Download or read book Modern Statistics with R written by Måns Thulin and published by CRC Press. This book was released on 2024-08-20 with total page 0 pages. Available in PDF, EPUB and Kindle. Book excerpt: The past decades have transformed the world of statistical data analysis, with new methods, new types of data, and new computational tools. Modern Statistics with R introduces you to key parts of this modern statistical toolkit. It teaches you: Data wrangling - importing, formatting, reshaping, merging, and filtering data in R. Exploratory data analysis - using visualisations and multivariate techniques to explore datasets. Statistical inference - modern methods for testing hypotheses and computing confidence intervals. Predictive modelling - regression models and machine learning methods for prediction, classification, and forecasting. Simulation - using simulation techniques for sample size computations and evaluations of statistical methods. Ethics in statistics - ethical issues and good statistical practice. R programming - writing code that is fast, readable, and (hopefully!) free from bugs. No prior programming experience is necessary. Clear explanations and examples are provided to accommodate readers at all levels of familiarity with statistical principles and coding practices. A basic understanding of probability theory can enhance comprehension of certain concepts discussed within this book. In addition to plenty of examples, the book includes more than 200 exercises, with fully worked solutions available at: www.modernstatisticswithr.com.
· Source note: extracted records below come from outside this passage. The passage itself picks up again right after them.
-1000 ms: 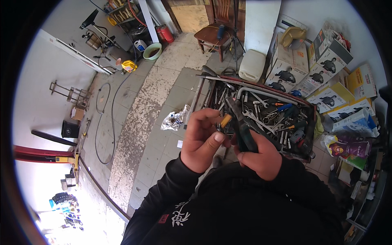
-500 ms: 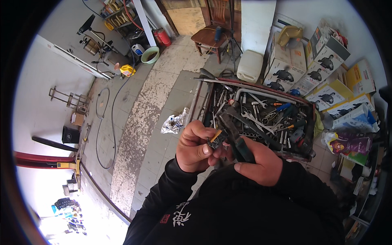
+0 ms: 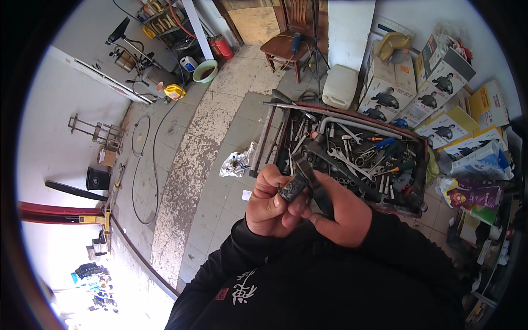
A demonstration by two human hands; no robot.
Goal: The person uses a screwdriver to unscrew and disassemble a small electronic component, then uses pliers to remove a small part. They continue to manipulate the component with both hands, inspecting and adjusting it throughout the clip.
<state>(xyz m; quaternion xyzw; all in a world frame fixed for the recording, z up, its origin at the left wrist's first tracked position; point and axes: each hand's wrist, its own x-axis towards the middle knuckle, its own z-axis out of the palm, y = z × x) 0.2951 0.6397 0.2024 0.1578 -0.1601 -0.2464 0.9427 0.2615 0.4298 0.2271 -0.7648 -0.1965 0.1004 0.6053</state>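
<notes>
My left hand pinches a small, dark, blocky part between thumb and fingers, in front of my chest. My right hand is wrapped round a pair of pliers with dark green handles. Their metal head points up and to the left, close beside the dark part. Whether the jaws touch the part I cannot tell. Just beyond both hands stands a red-framed tool tray full of wrenches, sockets and a hammer.
Several cardboard boxes and a white jerrycan stand behind the tray. A crumpled white bag lies on the floor left of it. Further off are a wooden chair, a green basin and a black hose.
The pliers have turned and sit more over the dark part. An orange-brown strip seen at the part earlier no longer shows. Both hands keep their holds.
</notes>
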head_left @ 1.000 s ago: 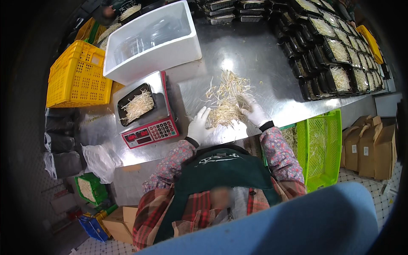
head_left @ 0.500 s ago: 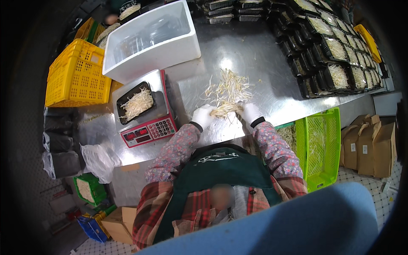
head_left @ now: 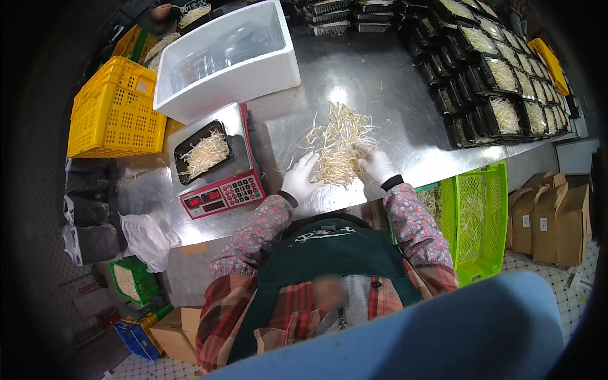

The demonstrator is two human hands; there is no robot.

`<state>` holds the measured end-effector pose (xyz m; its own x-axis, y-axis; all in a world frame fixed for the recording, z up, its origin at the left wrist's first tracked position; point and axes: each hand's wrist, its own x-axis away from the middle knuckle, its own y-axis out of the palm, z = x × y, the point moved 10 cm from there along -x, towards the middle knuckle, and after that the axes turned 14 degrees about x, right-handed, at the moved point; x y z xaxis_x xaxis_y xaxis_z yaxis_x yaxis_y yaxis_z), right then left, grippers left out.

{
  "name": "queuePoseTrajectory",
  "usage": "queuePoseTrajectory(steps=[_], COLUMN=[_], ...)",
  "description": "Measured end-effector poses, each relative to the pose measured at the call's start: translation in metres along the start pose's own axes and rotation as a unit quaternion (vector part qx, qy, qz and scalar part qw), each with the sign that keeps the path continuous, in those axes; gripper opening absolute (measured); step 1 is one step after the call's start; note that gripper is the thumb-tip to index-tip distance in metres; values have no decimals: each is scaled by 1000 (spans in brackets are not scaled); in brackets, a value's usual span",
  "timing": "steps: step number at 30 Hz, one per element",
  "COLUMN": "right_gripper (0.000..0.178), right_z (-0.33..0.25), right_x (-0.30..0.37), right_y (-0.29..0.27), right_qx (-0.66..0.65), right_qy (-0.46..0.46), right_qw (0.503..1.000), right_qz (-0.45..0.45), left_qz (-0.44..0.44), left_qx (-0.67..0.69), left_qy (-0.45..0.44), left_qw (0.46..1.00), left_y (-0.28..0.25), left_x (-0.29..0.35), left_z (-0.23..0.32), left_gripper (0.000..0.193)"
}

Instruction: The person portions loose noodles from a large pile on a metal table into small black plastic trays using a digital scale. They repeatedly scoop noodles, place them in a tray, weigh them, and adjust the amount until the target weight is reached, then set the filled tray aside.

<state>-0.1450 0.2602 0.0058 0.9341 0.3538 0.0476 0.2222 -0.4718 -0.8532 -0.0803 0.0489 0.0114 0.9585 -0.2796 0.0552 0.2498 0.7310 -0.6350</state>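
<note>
A loose heap of bean sprouts [head_left: 342, 142] lies on the steel table in front of me. At its left edge is my white-gloved left hand [head_left: 302, 177], fingers apart, holding nothing. My right hand [head_left: 379, 167], gloved too, is at the right edge with fingers stretched toward the sprouts, some of them hidden among the strands. To the left stands a red digital scale [head_left: 218, 196] with a steel pan. On that pan rests a black tray [head_left: 185, 147] filled with sprouts [head_left: 208, 155].
A white foam box [head_left: 231, 82] holding clear plastic sits behind the scale, beside a yellow crate [head_left: 117, 114]. Stacked sprout trays [head_left: 503, 114] fill the table's right end. Below it stands a green crate [head_left: 472, 221]. A plastic bag [head_left: 145, 237] hangs at the left edge.
My hands have moved apart, fingers opening from the gathered sprouts. The near end of the sprouts, bunched between my hands before, now lies spread on the table.
</note>
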Motion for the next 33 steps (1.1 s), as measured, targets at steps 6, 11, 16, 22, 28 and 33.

Book Statistics and Simulation

Download or read book Statistics and Simulation written by Jürgen Pilz and published by Springer. This book was released on 2018-05-17 with total page 412 pages. Available in PDF, EPUB and Kindle. Book excerpt: This volume features original contributions and invited review articles on mathematical statistics, statistical simulation and experimental design. The selected peer-reviewed contributions originate from the 8th International Workshop on Simulation held in Vienna in 2015. The book is intended for mathematical statisticians, Ph.D. students and statisticians working in medicine, engineering, pharmacy, psychology, agriculture and other related fields. The International Workshops on Simulation are devoted to statistical techniques in stochastic simulation, data collection, design of scientific experiments and studies representing broad areas of interest. The first 6 workshops took place in St. Petersburg, Russia, in 1994 – 2009 and the 7th workshop was held in Rimini, Italy, in 2013.